Exercise details – Once the pictures are set aside, output all the records exactly.

Records to use –
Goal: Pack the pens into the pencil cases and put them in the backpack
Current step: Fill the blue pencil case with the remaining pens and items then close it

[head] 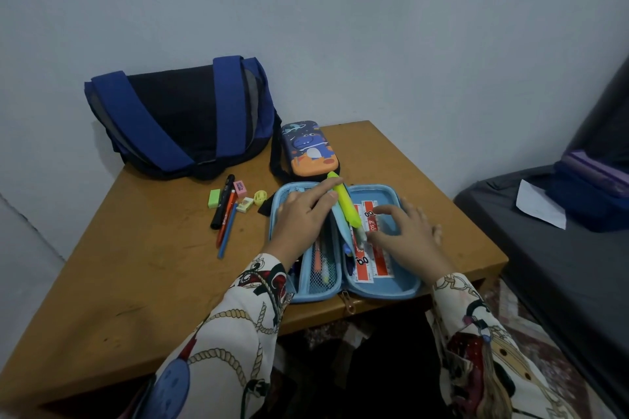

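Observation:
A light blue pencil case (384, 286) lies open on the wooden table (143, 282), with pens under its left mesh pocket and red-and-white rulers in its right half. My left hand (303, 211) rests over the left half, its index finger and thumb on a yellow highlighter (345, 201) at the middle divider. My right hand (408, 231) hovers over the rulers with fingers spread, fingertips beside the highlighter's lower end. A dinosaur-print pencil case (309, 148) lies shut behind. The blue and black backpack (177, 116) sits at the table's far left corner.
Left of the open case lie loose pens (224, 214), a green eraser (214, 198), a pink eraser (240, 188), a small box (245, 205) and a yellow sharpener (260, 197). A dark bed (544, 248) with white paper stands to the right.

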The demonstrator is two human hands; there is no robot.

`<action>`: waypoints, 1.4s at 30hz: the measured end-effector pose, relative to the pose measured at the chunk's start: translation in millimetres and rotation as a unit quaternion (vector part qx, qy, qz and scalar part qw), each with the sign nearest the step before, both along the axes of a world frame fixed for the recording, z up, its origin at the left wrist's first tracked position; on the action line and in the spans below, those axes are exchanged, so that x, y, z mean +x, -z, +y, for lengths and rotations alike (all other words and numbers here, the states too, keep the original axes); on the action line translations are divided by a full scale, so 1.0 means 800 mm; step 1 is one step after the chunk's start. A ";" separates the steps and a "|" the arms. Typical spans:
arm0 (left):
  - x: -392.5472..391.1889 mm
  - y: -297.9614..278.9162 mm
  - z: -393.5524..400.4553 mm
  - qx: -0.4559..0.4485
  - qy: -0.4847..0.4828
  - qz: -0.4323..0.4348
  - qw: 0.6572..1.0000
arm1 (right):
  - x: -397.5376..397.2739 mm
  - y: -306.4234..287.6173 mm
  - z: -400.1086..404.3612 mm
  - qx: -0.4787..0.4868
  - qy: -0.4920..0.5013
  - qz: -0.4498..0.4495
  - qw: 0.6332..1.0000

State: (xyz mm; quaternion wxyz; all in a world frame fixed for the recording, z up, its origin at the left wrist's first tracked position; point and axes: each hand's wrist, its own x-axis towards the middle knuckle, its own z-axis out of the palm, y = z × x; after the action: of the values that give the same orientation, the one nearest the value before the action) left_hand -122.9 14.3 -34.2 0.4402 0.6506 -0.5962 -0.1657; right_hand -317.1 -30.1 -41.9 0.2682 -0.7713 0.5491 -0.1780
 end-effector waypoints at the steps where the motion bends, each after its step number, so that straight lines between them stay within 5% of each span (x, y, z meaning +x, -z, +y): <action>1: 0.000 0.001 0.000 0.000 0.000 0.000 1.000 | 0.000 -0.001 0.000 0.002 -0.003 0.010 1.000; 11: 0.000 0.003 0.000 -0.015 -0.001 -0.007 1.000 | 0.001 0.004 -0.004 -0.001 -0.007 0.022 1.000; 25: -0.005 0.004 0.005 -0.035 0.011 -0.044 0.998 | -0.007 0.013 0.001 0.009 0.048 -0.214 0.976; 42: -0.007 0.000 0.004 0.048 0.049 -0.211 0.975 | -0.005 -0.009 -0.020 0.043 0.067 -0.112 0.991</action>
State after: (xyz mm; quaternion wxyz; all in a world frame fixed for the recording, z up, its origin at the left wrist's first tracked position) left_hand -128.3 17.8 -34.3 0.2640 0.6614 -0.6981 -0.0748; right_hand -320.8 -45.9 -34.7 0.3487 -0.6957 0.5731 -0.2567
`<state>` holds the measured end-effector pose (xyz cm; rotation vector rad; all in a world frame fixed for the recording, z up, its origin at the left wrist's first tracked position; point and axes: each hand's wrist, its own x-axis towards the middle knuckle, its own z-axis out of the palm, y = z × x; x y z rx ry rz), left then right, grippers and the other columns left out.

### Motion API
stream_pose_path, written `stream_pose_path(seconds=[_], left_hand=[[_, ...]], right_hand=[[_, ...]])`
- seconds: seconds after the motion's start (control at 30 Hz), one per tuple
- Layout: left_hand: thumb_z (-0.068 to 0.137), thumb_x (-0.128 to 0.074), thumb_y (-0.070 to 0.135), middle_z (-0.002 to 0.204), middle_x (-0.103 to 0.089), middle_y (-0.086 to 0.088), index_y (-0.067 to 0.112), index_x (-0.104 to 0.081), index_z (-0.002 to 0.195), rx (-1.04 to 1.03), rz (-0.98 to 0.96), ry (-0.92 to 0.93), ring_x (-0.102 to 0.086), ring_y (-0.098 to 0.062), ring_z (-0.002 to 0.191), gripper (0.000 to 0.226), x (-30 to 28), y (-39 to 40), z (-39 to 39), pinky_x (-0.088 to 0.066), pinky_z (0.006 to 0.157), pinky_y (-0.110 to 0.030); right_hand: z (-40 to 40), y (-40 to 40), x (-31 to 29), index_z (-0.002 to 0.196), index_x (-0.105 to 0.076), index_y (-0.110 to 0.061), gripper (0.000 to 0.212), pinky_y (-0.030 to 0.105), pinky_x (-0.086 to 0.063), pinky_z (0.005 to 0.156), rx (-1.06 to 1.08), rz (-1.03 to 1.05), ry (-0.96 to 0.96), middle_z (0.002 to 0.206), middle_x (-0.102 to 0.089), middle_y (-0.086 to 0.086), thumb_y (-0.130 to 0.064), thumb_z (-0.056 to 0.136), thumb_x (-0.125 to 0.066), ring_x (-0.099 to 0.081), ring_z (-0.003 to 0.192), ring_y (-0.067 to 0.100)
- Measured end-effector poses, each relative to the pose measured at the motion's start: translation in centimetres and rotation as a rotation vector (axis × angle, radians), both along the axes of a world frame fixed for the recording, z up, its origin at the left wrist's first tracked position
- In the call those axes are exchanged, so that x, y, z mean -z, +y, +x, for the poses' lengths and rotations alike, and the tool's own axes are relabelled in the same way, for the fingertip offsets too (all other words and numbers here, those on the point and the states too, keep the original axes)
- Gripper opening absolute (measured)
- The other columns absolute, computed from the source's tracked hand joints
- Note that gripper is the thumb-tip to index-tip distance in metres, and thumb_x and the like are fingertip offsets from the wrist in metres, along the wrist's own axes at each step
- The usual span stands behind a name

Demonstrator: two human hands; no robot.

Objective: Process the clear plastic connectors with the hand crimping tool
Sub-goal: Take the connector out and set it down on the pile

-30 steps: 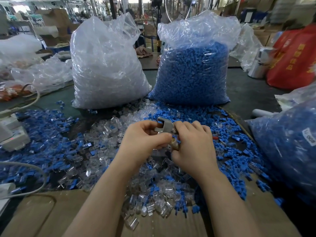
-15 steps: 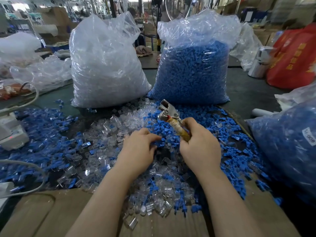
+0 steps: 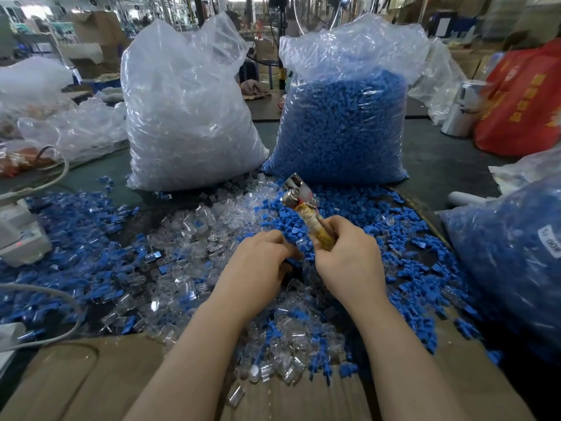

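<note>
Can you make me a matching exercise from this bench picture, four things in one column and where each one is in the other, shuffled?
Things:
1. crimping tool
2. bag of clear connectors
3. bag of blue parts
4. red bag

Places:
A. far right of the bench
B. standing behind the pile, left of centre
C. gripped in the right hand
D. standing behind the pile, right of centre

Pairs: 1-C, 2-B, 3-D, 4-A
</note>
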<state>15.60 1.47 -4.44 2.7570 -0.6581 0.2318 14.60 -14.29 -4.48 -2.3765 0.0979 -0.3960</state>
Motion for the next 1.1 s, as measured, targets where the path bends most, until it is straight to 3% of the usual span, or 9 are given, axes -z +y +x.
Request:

Answer for the task –
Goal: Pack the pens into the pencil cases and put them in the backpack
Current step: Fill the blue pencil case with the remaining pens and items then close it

[head] 

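Observation:
A light blue pencil case (384, 286) lies open on the wooden table (143, 282), with pens under its left mesh pocket and red-and-white rulers in its right half. My left hand (303, 211) rests over the left half, its index finger and thumb on a yellow highlighter (345, 201) at the middle divider. My right hand (408, 231) hovers over the rulers with fingers spread, fingertips beside the highlighter's lower end. A dinosaur-print pencil case (309, 148) lies shut behind. The blue and black backpack (177, 116) sits at the table's far left corner.
Left of the open case lie loose pens (224, 214), a green eraser (214, 198), a pink eraser (240, 188), a small box (245, 205) and a yellow sharpener (260, 197). A dark bed (544, 248) with white paper stands to the right.
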
The demonstrator is two human hands; there is no robot.

`<action>`: waypoints, 1.4s at 30hz: the measured end-effector pose, relative to the pose measured at the chunk's start: translation in millimetres and rotation as a unit quaternion (vector part qx, qy, qz and scalar part qw), each with the sign nearest the step before, both along the axes of a world frame fixed for the recording, z up, its origin at the left wrist's first tracked position; on the action line and in the spans below, those axes are exchanged, so that x, y, z mean +x, -z, +y, for lengths and rotations alike (all other words and numbers here, the states too, keep the original axes); on the action line translations are divided by a full scale, so 1.0 means 800 mm; step 1 is one step after the chunk's start. A ";" separates the steps and a "|" the arms. Typical spans:
arm0 (left):
  - x: -392.5472..391.1889 mm
  - y: -297.9614..278.9162 mm
  - z: -393.5524..400.4553 mm
  - qx: -0.4559..0.4485
  - qy: -0.4847..0.4828
  - qz: -0.4323..0.4348
  - qw: 0.6572..1.0000
arm1 (right):
  - x: -397.5376..397.2739 mm
  - y: -306.4234..287.6173 mm
  - z: -400.1086..404.3612 mm
  - qx: -0.4787..0.4868
  - qy: -0.4920..0.5013
  - qz: -0.4498..0.4495
  - qw: 0.6332..1.0000

State: (xyz mm; quaternion wxyz; all in a world frame fixed for the recording, z up, its origin at the left wrist's first tracked position; point and axes: each hand's wrist, its own x-axis towards the middle knuckle, its own z-axis out of the palm, y = z × x; after the action: of the values that give the same orientation, the one nearest the value before the action) left_hand -122.9 14.3 -34.2 0.4402 0.6506 -0.5962 -0.1657; right_hand -317.1 -30.1 -41.9 0.2682 -0.7713 0.5491 -0.1780
 end-effector waypoints at the steps where the motion bends, each after its step number, so that straight lines between them stay within 5% of each span (x, y, z meaning +x, -z, +y): <action>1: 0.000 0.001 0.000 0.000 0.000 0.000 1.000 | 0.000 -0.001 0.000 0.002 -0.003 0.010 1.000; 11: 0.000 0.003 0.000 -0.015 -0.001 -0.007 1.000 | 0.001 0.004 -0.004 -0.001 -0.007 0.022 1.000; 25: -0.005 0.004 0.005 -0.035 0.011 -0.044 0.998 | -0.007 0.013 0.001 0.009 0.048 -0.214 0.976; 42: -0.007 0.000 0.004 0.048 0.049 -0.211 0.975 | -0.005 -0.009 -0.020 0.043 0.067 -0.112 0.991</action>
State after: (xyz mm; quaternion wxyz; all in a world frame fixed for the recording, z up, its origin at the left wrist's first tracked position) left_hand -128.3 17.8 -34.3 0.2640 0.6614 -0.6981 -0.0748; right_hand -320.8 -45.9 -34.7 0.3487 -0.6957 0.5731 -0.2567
`<state>` holds the measured end-effector pose (xyz cm; rotation vector rad; all in a world frame fixed for the recording, z up, its origin at the left wrist's first tracked position; point and axes: each hand's wrist, its own x-axis towards the middle knuckle, its own z-axis out of the palm, y = z × x; x y z rx ry rz), left then right, grippers and the other columns left out.

### Motion API
stream_pose_path, written `stream_pose_path(seconds=[_], left_hand=[[_, ...]], right_hand=[[_, ...]])`
- seconds: seconds after the motion's start (control at 30 Hz), one per tuple
- Layout: left_hand: thumb_z (-0.068 to 0.137), thumb_x (-0.128 to 0.074), thumb_y (-0.070 to 0.135), middle_z (-0.002 to 0.204), middle_x (-0.103 to 0.089), middle_y (-0.086 to 0.088), index_y (-0.067 to 0.112), index_x (-0.104 to 0.081), index_z (-0.002 to 0.195), rx (-1.04 to 1.03), rz (-0.98 to 0.96), ry (-0.92 to 0.93), ring_x (-0.102 to 0.086), ring_y (-0.098 to 0.062), ring_z (-0.002 to 0.191), gripper (0.000 to 0.226), x (-30 to 28), y (-39 to 40), z (-39 to 39), pinky_x (-0.088 to 0.066), pinky_z (0.006 to 0.157), pinky_y (-0.110 to 0.030); right_hand: z (-40 to 40), y (-40 to 40), x (-31 to 29), index_z (-0.002 to 0.196), index_x (-0.105 to 0.076), index_y (-0.110 to 0.061), gripper (0.000 to 0.212), pinky_y (-0.030 to 0.105), pinky_x (-0.086 to 0.063), pinky_z (0.005 to 0.156), rx (-1.06 to 1.08), rz (-1.03 to 1.05), ry (-0.96 to 0.96), middle_z (0.002 to 0.206), middle_x (-0.102 to 0.089), middle_y (-0.086 to 0.086), thumb_y (-0.130 to 0.064), thumb_z (-0.056 to 0.136), thumb_x (-0.125 to 0.066), ring_x (-0.099 to 0.081), ring_z (-0.003 to 0.192), ring_y (-0.067 to 0.100)
- Measured end-effector poses, each relative to the pose measured at the motion's start: translation in centimetres and rotation as a rotation vector (axis × angle, radians), both along the axes of a world frame fixed for the recording, z up, its origin at the left wrist's first tracked position
- In the call those axes are exchanged, so that x, y, z mean -z, +y, +x, for the poses' lengths and rotations alike, and the tool's own axes are relabelled in the same way, for the fingertip offsets too (all other words and numbers here, those on the point and the states too, keep the original axes)
- Gripper opening absolute (measured)
- The other columns absolute, computed from the source's tracked hand joints
- Note that gripper is the thumb-tip to index-tip distance in metres, and thumb_x and the like are fingertip offsets from the wrist in metres, along the wrist's own axes at each step
- The usual span stands behind a name

Demonstrator: two human hands; no robot.

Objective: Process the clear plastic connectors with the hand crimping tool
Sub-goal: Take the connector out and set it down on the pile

-30 steps: 
-15 steps: 
+0 steps: 

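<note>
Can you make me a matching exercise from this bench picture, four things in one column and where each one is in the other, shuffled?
Things:
1. crimping tool
2. bag of clear connectors
3. bag of blue parts
4. red bag

Places:
A. far right of the bench
B. standing behind the pile, left of centre
C. gripped in the right hand
D. standing behind the pile, right of centre

Pairs: 1-C, 2-B, 3-D, 4-A
</note>
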<state>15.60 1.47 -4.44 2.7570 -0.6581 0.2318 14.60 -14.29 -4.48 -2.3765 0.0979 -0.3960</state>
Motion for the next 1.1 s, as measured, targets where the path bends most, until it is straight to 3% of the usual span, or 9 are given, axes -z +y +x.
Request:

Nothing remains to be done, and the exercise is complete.